▸ **WHAT THIS TASK INVOLVES**: Output only the stretch of the listing that starts at the line containing "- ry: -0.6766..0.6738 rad" and ends at the line containing "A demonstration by", reproduced exactly with both ends.

▸ **DATA PROVIDED**:
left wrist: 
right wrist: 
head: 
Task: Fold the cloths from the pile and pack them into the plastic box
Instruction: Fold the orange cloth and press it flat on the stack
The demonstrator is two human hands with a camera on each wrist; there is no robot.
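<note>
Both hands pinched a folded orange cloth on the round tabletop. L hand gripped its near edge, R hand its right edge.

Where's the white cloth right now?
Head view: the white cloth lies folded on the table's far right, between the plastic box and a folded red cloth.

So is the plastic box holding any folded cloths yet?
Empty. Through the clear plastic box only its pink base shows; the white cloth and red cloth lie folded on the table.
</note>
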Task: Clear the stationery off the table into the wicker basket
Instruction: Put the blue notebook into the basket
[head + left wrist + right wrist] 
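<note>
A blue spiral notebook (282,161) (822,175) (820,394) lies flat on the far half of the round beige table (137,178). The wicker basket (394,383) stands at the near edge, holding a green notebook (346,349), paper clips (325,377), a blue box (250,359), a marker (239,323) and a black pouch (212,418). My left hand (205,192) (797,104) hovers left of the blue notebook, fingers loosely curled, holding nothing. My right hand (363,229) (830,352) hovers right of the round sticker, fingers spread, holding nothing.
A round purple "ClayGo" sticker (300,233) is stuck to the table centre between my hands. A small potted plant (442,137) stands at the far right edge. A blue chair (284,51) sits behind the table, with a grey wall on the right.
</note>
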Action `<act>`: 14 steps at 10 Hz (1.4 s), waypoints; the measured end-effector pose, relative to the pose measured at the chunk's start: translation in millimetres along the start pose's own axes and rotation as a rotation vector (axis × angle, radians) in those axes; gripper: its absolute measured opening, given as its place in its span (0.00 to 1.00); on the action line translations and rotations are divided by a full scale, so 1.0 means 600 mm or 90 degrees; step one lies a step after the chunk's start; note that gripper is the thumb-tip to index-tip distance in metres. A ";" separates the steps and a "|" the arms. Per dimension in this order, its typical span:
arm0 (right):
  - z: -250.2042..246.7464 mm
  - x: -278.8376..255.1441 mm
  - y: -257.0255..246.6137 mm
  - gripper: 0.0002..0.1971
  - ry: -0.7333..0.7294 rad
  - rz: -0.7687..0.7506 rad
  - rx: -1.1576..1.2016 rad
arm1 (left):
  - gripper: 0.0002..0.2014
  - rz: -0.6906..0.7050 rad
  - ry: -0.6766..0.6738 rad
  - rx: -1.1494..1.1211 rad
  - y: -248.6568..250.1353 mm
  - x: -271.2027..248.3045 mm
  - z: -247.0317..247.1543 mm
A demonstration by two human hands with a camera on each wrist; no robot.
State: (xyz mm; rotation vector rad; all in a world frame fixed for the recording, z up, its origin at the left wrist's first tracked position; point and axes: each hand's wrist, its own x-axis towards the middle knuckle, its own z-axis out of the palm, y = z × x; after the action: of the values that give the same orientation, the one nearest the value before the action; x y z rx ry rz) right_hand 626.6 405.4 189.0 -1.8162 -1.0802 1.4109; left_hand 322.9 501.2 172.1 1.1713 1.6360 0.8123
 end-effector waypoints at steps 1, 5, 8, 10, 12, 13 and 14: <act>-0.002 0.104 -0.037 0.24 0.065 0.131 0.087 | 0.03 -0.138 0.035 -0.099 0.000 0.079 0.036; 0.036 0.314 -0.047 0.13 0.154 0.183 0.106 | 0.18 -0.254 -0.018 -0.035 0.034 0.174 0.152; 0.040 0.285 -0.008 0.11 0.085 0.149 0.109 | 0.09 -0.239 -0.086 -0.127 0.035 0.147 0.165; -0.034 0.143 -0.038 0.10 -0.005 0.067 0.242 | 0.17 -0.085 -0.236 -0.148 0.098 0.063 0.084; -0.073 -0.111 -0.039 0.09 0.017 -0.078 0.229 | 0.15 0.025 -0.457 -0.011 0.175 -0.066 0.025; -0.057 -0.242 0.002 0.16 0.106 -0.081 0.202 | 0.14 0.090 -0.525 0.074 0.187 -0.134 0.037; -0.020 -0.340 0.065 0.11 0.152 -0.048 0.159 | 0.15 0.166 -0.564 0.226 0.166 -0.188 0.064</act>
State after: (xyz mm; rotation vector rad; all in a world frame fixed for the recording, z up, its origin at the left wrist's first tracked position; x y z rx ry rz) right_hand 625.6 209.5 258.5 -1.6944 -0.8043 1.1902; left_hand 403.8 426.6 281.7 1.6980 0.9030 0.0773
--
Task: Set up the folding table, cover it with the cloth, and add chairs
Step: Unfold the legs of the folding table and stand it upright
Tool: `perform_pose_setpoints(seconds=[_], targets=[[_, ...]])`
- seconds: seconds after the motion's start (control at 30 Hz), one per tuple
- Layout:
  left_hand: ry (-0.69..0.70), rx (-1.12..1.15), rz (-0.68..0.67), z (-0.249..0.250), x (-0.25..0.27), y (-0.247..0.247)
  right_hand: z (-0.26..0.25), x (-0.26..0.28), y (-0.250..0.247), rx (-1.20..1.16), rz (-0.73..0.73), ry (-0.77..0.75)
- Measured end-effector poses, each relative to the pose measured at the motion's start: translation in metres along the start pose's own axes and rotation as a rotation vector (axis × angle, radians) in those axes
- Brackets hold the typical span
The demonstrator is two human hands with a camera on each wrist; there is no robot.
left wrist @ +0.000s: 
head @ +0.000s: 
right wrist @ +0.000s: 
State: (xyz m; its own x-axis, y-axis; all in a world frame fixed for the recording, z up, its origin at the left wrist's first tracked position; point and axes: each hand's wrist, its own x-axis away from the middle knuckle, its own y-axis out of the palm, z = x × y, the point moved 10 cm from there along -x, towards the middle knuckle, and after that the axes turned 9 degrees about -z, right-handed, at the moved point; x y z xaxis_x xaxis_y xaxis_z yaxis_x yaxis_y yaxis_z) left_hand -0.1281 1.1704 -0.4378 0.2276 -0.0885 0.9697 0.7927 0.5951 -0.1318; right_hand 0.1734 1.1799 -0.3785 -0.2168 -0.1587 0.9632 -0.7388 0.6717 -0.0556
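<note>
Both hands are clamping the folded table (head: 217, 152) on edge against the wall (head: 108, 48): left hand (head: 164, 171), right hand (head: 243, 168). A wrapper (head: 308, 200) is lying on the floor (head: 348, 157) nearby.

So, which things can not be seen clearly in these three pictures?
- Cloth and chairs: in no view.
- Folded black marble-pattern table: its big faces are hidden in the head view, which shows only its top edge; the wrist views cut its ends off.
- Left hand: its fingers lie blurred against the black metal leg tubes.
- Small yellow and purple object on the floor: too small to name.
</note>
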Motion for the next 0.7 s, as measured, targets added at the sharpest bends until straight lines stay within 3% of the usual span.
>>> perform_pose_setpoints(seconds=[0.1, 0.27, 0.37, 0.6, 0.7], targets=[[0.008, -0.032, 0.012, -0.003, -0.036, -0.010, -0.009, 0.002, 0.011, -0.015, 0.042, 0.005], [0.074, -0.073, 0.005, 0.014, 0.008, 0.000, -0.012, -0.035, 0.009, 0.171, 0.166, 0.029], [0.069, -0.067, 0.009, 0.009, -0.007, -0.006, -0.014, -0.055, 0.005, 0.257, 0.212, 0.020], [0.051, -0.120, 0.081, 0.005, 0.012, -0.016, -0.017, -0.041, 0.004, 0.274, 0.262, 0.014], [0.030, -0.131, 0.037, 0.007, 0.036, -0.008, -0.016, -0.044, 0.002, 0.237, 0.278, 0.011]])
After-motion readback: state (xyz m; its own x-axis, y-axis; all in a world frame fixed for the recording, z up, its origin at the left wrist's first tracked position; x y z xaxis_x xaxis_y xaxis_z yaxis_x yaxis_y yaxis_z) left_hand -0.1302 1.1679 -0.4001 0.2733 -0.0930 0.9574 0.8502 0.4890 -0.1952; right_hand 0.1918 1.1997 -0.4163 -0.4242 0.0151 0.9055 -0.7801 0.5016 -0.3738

▸ **SOLUTION**:
  - ry: -0.6766..0.6738 rad
  - rx: -1.1494..1.1211 rad
  - y: -248.6568..250.1353 mm
  - x: -271.2027..248.3045 mm
  - z: -247.0317..247.1543 mm
A demonstration by two human hands with a camera on each wrist; no robot.

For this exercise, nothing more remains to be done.